PROBLEM REQUIREMENTS: Within the records below, reproduce without change the lines from the line that has "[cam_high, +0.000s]" through the line that has "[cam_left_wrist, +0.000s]", and only those.

(Records from a dataset)
***

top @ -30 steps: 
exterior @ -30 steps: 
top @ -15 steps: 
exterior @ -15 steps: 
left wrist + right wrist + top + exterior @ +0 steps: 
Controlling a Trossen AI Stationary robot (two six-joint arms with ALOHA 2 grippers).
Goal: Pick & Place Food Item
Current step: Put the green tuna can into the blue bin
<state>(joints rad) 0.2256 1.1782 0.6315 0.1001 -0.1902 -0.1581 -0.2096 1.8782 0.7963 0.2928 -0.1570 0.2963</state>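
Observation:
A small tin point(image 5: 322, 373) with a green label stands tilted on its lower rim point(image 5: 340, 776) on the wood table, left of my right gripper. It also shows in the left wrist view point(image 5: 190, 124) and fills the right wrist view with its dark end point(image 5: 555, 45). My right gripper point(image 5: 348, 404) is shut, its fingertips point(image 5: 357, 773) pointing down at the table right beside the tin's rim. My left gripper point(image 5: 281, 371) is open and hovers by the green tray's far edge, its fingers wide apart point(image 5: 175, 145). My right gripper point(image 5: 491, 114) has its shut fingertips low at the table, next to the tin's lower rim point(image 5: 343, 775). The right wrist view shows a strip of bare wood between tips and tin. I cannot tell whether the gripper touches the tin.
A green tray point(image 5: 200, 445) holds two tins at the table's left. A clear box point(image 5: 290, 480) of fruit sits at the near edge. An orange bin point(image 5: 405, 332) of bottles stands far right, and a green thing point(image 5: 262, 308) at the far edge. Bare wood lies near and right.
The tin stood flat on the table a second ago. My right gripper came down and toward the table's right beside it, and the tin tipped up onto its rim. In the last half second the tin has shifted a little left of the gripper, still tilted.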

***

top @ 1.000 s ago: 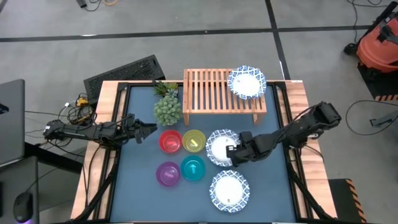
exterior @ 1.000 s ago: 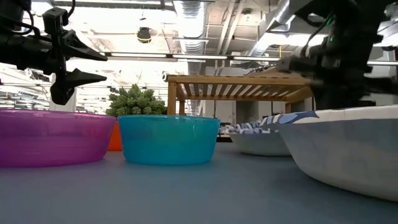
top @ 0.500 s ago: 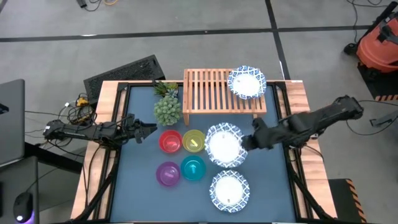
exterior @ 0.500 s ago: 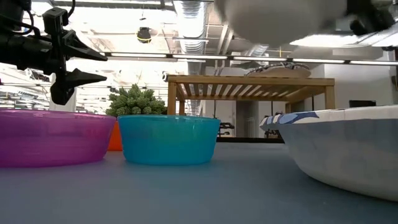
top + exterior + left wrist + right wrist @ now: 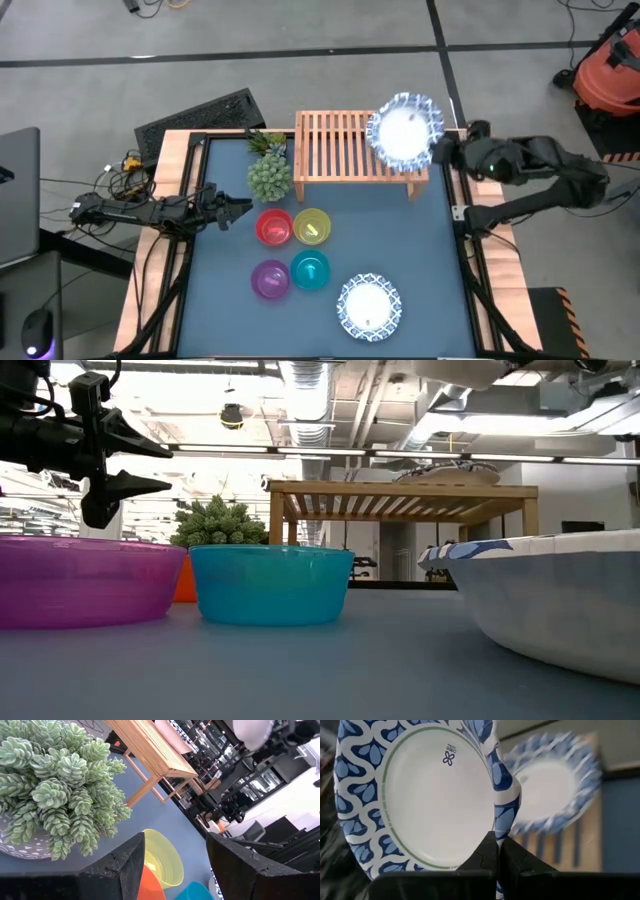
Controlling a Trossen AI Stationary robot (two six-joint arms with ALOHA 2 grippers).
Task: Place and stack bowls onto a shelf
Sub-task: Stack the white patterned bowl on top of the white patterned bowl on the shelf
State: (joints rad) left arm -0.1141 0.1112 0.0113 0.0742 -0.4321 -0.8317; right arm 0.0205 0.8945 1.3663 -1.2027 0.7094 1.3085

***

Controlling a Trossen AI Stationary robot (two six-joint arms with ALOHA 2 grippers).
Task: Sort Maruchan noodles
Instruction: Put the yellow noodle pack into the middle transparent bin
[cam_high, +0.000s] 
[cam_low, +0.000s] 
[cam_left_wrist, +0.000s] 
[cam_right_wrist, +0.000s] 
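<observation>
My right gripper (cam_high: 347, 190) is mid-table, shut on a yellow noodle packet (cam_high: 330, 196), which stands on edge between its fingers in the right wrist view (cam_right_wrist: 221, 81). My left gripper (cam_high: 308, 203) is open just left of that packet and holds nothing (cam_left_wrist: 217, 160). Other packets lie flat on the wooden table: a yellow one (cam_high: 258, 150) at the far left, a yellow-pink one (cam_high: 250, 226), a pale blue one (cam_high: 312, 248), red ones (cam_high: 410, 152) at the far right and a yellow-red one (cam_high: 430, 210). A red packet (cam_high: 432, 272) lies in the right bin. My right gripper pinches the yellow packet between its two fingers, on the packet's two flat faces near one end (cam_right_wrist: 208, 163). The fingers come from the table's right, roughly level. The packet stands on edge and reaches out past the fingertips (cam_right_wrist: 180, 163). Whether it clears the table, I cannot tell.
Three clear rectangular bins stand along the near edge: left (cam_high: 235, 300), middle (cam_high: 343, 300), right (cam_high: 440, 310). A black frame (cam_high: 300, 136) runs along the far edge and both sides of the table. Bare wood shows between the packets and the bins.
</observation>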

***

COMPLETED EXERCISE:
[cam_high, +0.000s] 
[cam_low, +0.000s] 
[cam_left_wrist, +0.000s] 

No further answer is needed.